St Martin’s Farm Walk
In November 2023 the IOS Farmers’ and Growers’ Initiative hosted a day on St Martin’s touring the St Martin’s Vineyeard and Churchtown Farm. These walks are organised regularly for Scilly farmers to share best practice, keep in touch and learn from eachother, and to get together on areas of shared interest. Making a collective effort to keep Scilly special! More farm visits are planned over this year.
Holly and James showed off the St Martin’s Vineyard in the morning, then off to Churchtown in the afternoon to see how flower farming on Scilly is keeping up with the times. The St Martin’s Vineyard aims to preserve biodiversity across the site, being home to bees, butterflies, birds, and wildflowers.
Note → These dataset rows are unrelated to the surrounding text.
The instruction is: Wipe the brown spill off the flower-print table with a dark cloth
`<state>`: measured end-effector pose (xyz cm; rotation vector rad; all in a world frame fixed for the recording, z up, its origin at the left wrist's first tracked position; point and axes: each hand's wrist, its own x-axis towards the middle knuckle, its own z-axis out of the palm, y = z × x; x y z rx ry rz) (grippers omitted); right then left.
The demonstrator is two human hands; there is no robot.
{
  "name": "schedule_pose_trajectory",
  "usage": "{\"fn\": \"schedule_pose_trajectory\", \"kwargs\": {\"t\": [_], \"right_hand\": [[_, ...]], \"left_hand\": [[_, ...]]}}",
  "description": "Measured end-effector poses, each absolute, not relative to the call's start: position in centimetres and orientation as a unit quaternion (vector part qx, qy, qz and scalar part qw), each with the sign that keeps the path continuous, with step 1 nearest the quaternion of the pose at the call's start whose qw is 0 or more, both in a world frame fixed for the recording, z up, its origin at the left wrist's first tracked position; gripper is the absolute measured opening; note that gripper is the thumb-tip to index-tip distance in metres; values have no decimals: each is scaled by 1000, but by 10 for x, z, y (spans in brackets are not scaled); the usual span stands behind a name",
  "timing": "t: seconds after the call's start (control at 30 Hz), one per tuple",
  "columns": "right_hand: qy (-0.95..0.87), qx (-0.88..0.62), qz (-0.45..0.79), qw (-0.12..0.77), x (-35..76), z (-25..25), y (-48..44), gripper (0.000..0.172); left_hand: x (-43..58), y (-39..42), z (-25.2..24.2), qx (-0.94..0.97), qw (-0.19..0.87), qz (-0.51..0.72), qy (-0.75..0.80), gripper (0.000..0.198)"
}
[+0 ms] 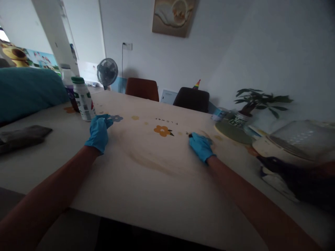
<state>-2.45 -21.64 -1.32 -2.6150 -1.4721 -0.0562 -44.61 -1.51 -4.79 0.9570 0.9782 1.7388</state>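
Both my hands wear blue gloves and reach over the pale table [146,195], which is printed with flowers. My left hand [97,134] is at the table's left side, just right of a white bottle with a green cap [84,101]. Its fingers are partly spread towards a grey-blue printed flower [116,118], with nothing visible in them. My right hand [201,147] rests on the table, right of an orange printed flower [162,130]. Its fingers are curled; what they hold, if anything, is hidden. A brownish smear [149,163] curves across the tabletop between the hands.
A second bottle [67,78] stands behind the first. A dark grey cloth-like item [26,136] lies at left. On the right are a potted plant [238,120], a green mat [231,131], a clear-domed container [300,139] and a dark item [285,174]. Two chairs [142,89] stand opposite.
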Motion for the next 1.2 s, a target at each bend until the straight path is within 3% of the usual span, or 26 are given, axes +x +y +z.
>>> {"fn": "schedule_pose_trajectory", "kwargs": {"t": [0.37,0.67,0.9,1.2], "right_hand": [[-705,-700,50,101,-205,-26,-143,45],[-761,-631,93,119,-308,-6,-86,43],[-773,-613,104,127,-299,-16,-115,49],[-764,-626,91,128,-195,-52,-241,65]], "left_hand": [[-444,-15,-48,364,465,710,383,15],[-452,-13,-50,375,458,701,397,9],[-451,-14,-51,369,453,701,410,10],[-455,-13,-47,380,456,689,416,11]]}}
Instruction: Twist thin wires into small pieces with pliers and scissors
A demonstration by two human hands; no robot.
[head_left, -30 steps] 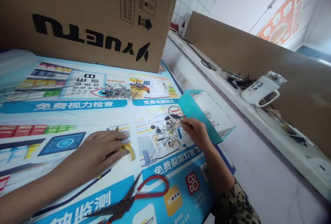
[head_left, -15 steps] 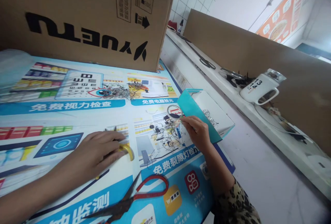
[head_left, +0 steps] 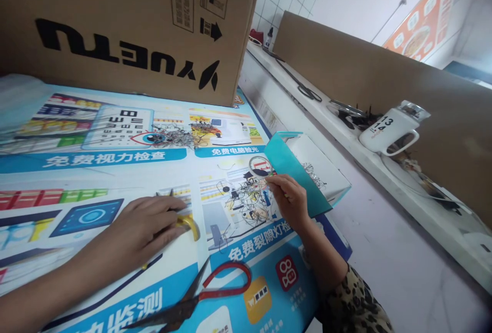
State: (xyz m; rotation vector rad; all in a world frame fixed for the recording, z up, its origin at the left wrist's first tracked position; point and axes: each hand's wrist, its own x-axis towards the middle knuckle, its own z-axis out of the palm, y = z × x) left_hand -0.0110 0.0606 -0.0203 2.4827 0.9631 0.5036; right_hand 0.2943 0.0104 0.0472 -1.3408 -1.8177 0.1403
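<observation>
My left hand (head_left: 144, 228) lies flat on the printed poster (head_left: 115, 169), fingers over a yellow-handled tool (head_left: 190, 223) whose handle loop shows past the fingertips. My right hand (head_left: 290, 197) rests at the right edge of a small tangle of thin wire pieces (head_left: 248, 200), its fingers pinched together on something I cannot make out. Just behind that hand lies an open teal box (head_left: 307, 166) with more wire bits inside. Red-handled scissors (head_left: 207, 292) lie on the poster near me, between my two forearms.
A big brown cardboard box (head_left: 126, 25) stands at the back of the poster. A second wire heap (head_left: 172, 138) lies near it. On the white ledge to the right sit a white mug (head_left: 386, 130), black scissors (head_left: 307, 89) and dark tools, backed by a cardboard sheet (head_left: 384, 82).
My right hand has shifted slightly at the wire tangle, fingers still pinched. The left hand stays on the yellow-handled tool. The view has drifted a little.
</observation>
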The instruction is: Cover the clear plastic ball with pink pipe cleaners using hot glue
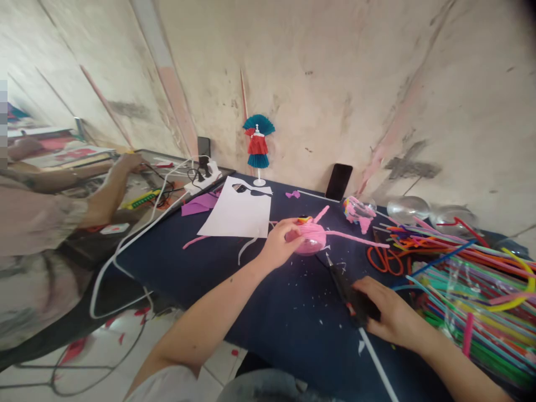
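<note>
My left hand [281,243] is closed around a clear plastic ball [314,244] partly covered with pink pipe cleaners. One loose pink pipe cleaner [355,239] sticks out to the right, and a shorter one points up. In my right hand [391,312] is a black hot glue gun [344,287], its nozzle just below and right of the ball. A white glue stick [379,365] extends from the gun's rear. Whether the nozzle touches the ball is unclear. Behind and to the right lies a second pink-covered ball [359,210].
Bundled coloured pipe cleaners [469,312] and orange-handled scissors [384,260] lie at right, below clear plastic domes [408,209]. White paper [240,215], a phone [339,181] and a small dress stand [258,148] are at the back. A co-worker's arm [106,195] and power strip [203,177] are at left.
</note>
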A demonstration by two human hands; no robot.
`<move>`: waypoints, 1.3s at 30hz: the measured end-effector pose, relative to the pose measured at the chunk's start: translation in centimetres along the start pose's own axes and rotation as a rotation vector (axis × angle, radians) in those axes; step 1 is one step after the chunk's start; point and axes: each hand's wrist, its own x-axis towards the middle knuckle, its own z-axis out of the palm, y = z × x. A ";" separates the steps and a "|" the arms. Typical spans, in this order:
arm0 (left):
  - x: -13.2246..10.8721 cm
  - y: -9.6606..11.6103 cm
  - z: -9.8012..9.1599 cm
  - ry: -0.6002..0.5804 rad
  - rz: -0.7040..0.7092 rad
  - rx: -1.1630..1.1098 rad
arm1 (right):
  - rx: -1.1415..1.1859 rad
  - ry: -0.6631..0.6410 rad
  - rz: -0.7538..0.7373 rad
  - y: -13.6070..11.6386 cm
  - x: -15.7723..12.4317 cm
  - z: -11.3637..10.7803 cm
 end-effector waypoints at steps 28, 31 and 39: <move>0.1 -0.3 0.1 0.005 0.064 0.041 | -0.088 0.356 0.163 -2.3 4.3 3.7; 0.1 -0.3 0.1 0.007 0.060 0.053 | -0.104 0.322 0.161 -2.0 4.2 3.7; 0.1 -0.3 0.0 0.006 0.063 0.069 | -0.117 0.327 0.172 -1.7 4.1 3.7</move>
Dense wind-breaks provide protection for crops and also a home to nesting birds, and plenty of flowering plants provide spaces for insects to thrive.
St Martin’s Vineyard. Credit: Dulcie Fairhurst
Walking over St Martin’s. Credit: Dulcie Fairhurst
In recent years they have switched to a fossil-fuel free style of land management for the vineyard using battery-powered machinery and using organic waste as compost instead of burning vine and hedge clippings. The most recent survey of plants in the St Martin’s Vineyard recorded over 130 different species! No doubt helped by their rotational mowing practices and an absence of artificial fertilisers.
As of spring 2022 they installed bat boxes providing an improved habitat for the maternal colonies or pipistrelle bats resident on the island. This is particularly exciting for the bat survey conducted by the Isles of Scilly Wildlife Trust with the help of volunteers all across Scilly.
Over at Churchtown Farm their recent advancements in the machinery used and the herbal and clover seed mix have improved the site as a habitat for insects and made it more drought resistant. Fine channels cut through the fields with specialised seed drills offer an alternative to the older methods of ploughing which released carbon previously stored in the soil. Using this new method the seeds can be planted directly amongst the grass, preserving the existing habitat. A small beefherd on site fed by farm-made haylage has proved to be an integral part of crop rotation and maintaining good soil health.
The Farmers’ and Growers’ Initiative organise regular farm visits so Scilly farmers can share best practice, keep in touch and learn from each other, get together on areas of shared interest – a true collective approach to sustainable farming!